» TASK DIRECTIONS
Reproduce only the lines that run from the line with "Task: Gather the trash" to the last line of the material, both ends included, exactly as they appear.
● ● ● ●
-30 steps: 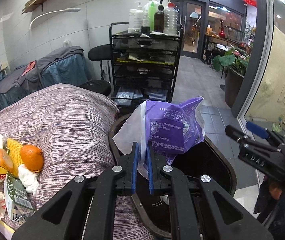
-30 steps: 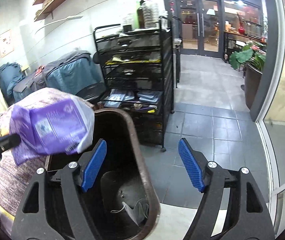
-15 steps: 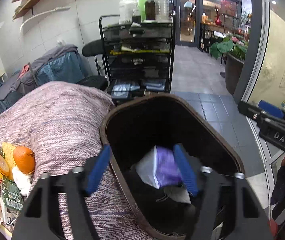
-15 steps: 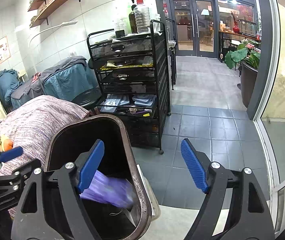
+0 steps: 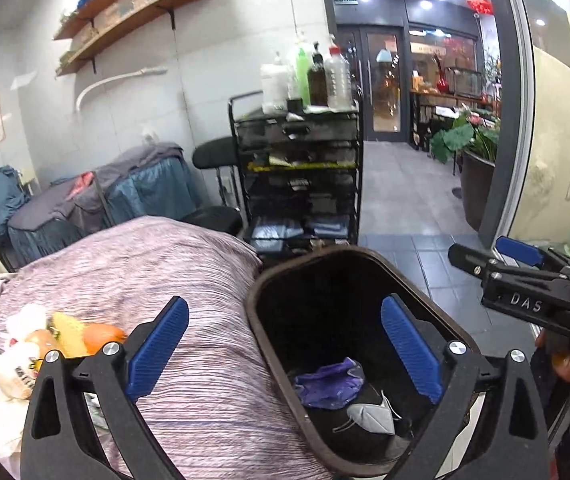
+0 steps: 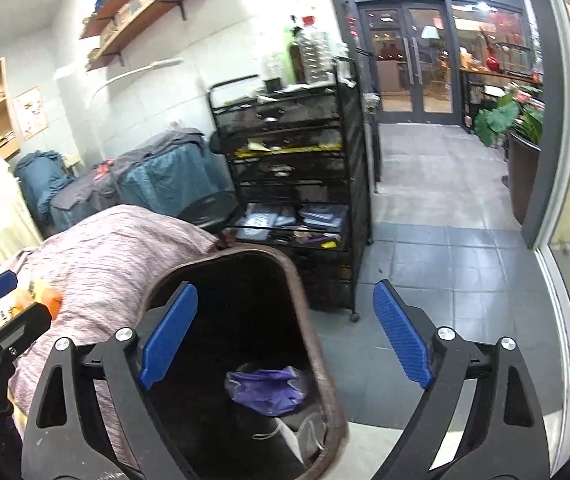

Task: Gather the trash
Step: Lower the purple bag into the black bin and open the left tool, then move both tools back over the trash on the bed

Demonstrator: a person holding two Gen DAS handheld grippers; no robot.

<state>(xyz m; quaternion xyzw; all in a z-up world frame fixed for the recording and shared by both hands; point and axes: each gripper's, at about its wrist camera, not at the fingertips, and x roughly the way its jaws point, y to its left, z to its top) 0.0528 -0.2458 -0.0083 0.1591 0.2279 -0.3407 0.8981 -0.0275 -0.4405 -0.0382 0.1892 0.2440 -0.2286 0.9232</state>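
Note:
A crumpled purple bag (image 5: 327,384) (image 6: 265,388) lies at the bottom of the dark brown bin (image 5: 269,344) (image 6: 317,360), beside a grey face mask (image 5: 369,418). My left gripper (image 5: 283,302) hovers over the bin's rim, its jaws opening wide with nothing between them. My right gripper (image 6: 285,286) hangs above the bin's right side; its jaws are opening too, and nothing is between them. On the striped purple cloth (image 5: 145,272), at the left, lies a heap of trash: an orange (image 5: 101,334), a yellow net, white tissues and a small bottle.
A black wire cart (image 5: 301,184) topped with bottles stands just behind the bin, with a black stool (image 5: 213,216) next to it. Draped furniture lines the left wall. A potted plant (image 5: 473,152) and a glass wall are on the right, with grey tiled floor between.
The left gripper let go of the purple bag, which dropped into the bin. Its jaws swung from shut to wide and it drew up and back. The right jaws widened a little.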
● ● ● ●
» WRITTEN SOLUTION
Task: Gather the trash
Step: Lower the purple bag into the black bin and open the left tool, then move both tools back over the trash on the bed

Demonstrator: a person holding two Gen DAS handheld grippers; no robot.

<state>(xyz m; quaternion xyzw; all in a z-up world frame fixed for the recording and shared by both hands; point and axes: each gripper's, at about its wrist camera, not at the fingertips, and x roughly the way its jaws point, y to its left, z to its top) 0.0528 -0.2458 -0.0083 0.1591 0.2279 -0.3407 0.8981 -0.0275 -0.4405 -0.0382 0.1892 0.2440 -0.2286 0.9232</state>
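Note:
A crumpled purple bag (image 5: 327,384) (image 6: 265,388) lies at the bottom of the dark brown bin (image 5: 269,344) (image 6: 317,360), beside a grey face mask (image 5: 369,418). My left gripper (image 5: 283,302) hovers over the bin's rim, its jaws opening wide with nothing between them. My right gripper (image 6: 285,286) hangs above the bin's right side; its jaws are opening too, and nothing is between them. On the striped purple cloth (image 5: 145,272), at the left, lies a heap of trash: an orange (image 5: 101,334), a yellow net, white tissues and a small bottle.
A black wire cart (image 5: 301,184) topped with bottles stands just behind the bin, with a black stool (image 5: 213,216) next to it. Draped furniture lines the left wall. A potted plant (image 5: 473,152) and a glass wall are on the right, with grey tiled floor between.
The left gripper let go of the purple bag, which dropped into the bin. Its jaws swung from shut to wide and it drew up and back. The right jaws widened a little.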

The output shown is complete.